Concise Logic and Explanation Analysis Reports (CLEAR) for ML models
Project description
CLEAR: Concise Logic and Explanation Analysis Reports
CLEAR is a Python tool for generating model cards and risk reports from machine learning evaluation outputs. It transforms structured evaluation data into readable, standardized documentation that can be shared with stakeholders.
What This Tool Does
CLEAR takes ML evaluation metrics and metadata as input and generates:
- Model Cards: Standardized documentation including model overview, intended use, dataset summaries, performance metrics, limitations, and ethical considerations.
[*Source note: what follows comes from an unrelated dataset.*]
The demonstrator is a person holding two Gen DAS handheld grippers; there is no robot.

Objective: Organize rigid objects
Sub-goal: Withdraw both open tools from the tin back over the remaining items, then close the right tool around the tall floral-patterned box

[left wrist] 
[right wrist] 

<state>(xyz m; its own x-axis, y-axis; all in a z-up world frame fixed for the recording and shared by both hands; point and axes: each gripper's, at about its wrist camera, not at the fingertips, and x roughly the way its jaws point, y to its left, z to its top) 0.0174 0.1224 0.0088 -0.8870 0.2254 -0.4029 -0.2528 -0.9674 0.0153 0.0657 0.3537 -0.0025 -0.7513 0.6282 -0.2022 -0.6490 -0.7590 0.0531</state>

- Risk Reports: Analysis of identified risks, their mitigation strategies, and severity levels.
- Markdown Output: Human-readable markdown files suitable for documentation repositories or sharing with teams.
The tool processes JSON or YAML input files and applies templating to produce consistent, well-structured reports.
What It Does NOT Do
CLEAR does not:
- Automatically compute ML metrics. You must provide pre-calculated evaluation results.
- Generate visualizations or charts. Output is text-based markdown only.
- Store or manage model artifacts, checkpoints, or weights.
- Connect to external APIs, cloud services, or model registries.
- Enforce particular ML frameworks or tooling choices.
- Make judgment calls about model safety or regulatory compliance. It documents what you provide.
Installation
Install from PyPI:
pip install modelcardgen
Or install from source with development dependencies:
git clone https://github.com/ghostcipher1/modelcardgen.git
cd modelcardgen
pip install -e ".[dev]"
Requires Python 3.10 or later.
CLI Usage Examples
Generate a model card
modelcardgen generate --metrics evaluation.json --output-dir .
Using YAML input
modelcardgen generate --metrics metrics.yaml --output-dir ./reports
Validate metrics file
modelcardgen validate --metrics evaluation.json
View help
modelcardgen --help
modelcardgen generate --help
Input Data Schema
The tool expects JSON or YAML input files containing model metadata, dataset information, evaluation metrics, and risk assessments. Below is the complete input schema specification.
Required Top-Level Fields
model_name: string # Name of the model
model_version: string # Semantic version (e.g., "1.0.0")
model_description: string # High-level overview
model_owner: string # Person or team responsible
model_license: string # License type (e.g., "Apache-2.0")
model_framework: string # ML framework used (e.g., "scikit-learn")
accuracy: float # 0.0 to 1.0
precision: float # 0.0 to 1.0
recall: float # 0.0 to 1.0
f1_score: float # 0.0 to 1.0
Optional Fields
model_release_date: YYYY-MM-DD # Model release date (defaults to today)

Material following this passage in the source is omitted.